Tl;dr

My favorite research findings are ones that make me go “Why didn’t I think of that?” due to a paradoxical combination of simplicity and cleverness. The OpenAI paper “Efficient Training of Language Models to Fill in the Middle” (FIM) is the most recent thing I’ve read that makes me feel this way.

Language modeling 101

For the uninitiated, modern language model (pre)training has a very short number of steps involved:

  1. Download the internet.
  2. Choose a model architecture.
  3. Given an imperfect view of some tokens, predict a perfect view.

I’m being a bit facetious here because each step is complex, and also because this doesn’t discuss things like fine-tuning, inference, etc… But for pretraining, this is a reasonable approximation.
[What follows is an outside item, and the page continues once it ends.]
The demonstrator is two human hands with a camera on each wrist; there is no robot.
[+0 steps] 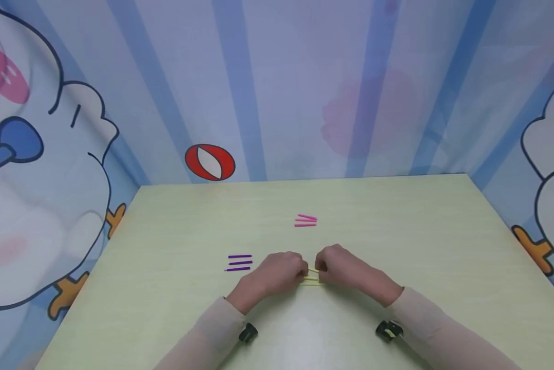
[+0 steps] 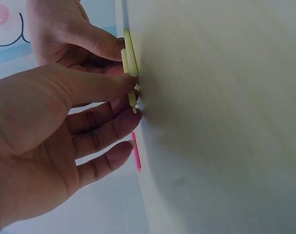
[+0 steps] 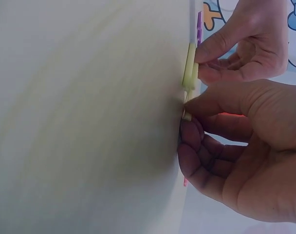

Some research focuses on step 1, e.g. how to construct the most useful training dataset, given the expected tradeoffs between quality and quantity. An enormous amount of research focuses on step 2, e.g. how to architect your model to improve its performance in any number of ways (memory efficiency, modeling distant relationships, etc). And some research focuses on step 3, e.g. how to set up your task. BART has a denoising approach (input text is corrupted), decoder-only transformers tend to do next token prediction (i.e., all tokens are visible except the last one), etc.

Efficient Training of Language Models to Fill in the Middle tackles step 3. It maintains the standard “next token” autoregressive task of most decoder-only transformers, but with the simple twist that some fraction of those tokens have their order modified.

FIM in a nutshell

For simplicity, we’ll also assume that we’re doing whitespace/punctuation tokenization.

Now consider the sentence “What I cannot create, I do not understand”. Under the typical autoregressive training setup, your input and target would look something like

Input: ["<bos>", "What", "I", "cannot", "create", ",", "I", "do", "not", "understand"]
Target: ["What", "I", "cannot", "create", ",", "I", "do", "not", "understand", "<eos>"]

Where <bos> and <eos> are special tokens representing the beginning and end of an input sequence. For FIM, the model maintains the same mechanics around training and optimization, but the data is transformed a bit: it’s chunked into a prefix, middle, and suffix, represented with corresponding special tokens:

Input: ["<pre>", "What", "I", "<suf>", "do", "not", "understand", "<mid>", "cannot", "create", ",", "I"]
Target: ["What", "I", "<suf>", "do", "not", "understand", "<mid>", "cannot", "create", ",", "I", "<eot>"]

This way, during inference time, you can prompt a model to fill in the middle very naturally by just providing context up to <mid>. And… that’s all folks.

Well, not exactly. There are other details and context which, of course, you can find in the paper. But the crux of the paper really is that simple!

Putting my PM hat on

Chatbots are a natural extension to autoregressive models, and relatively convenient for the engineers implementing them. But not every product or task is most naturally represented as an extension of “predict the most probable next word”. Compared to an off-the-shelf autoregressively pretrained LM, filling in the middle seems like an more intuitive way to generate text for certain types of products, e.g.:1

  • A docstring, given a function definition and a function body.
  • A blog article’s content, given its title and a conclusion paragraph.
  • A road trip itinerary, given that it starts in California and ends in New York City.

Admittedly, there is a grab bag of overlapping techniques to address the problem of alignment. That is, there is ongoing research in turning something that predicts the most probable next token into something that is useful. These techniques may include standard supervised fine tuning, instruction tuning, RLHF2, or simply prompt engineering.3

But there is no reason these techniques wouldn’t work with a FIM pretrained model. To top it off, FIM also seems to grant these new middle-filling capabilities without harming overall model performance, making it just about the closest thing I’ve seen to a free lunch in a little while.

Notes

  1. To be fair, it seems that filling in the middle may be a fundamentally more challenging problem than left-to-right (i.e. typical) sampling, perhaps because generated text needs to flow naturally with both a prefix and suffix, as opposed to just a prefix. 

  2. RLHF comes with its own grab bag of challenges, such as detecting/preventing over optimization of the reward model, high VRAM of actor-critic policy gradient methods, and the overarching sample inefficiency of basically all RL techniques. 

  3. “Prompt engineering” always felt like kind of a bizarre phrase to me. “Engineering” ideally implies some sort of systematic understanding and predictability, but prompt engineering seems more like an art at best and voodoo magic at worst.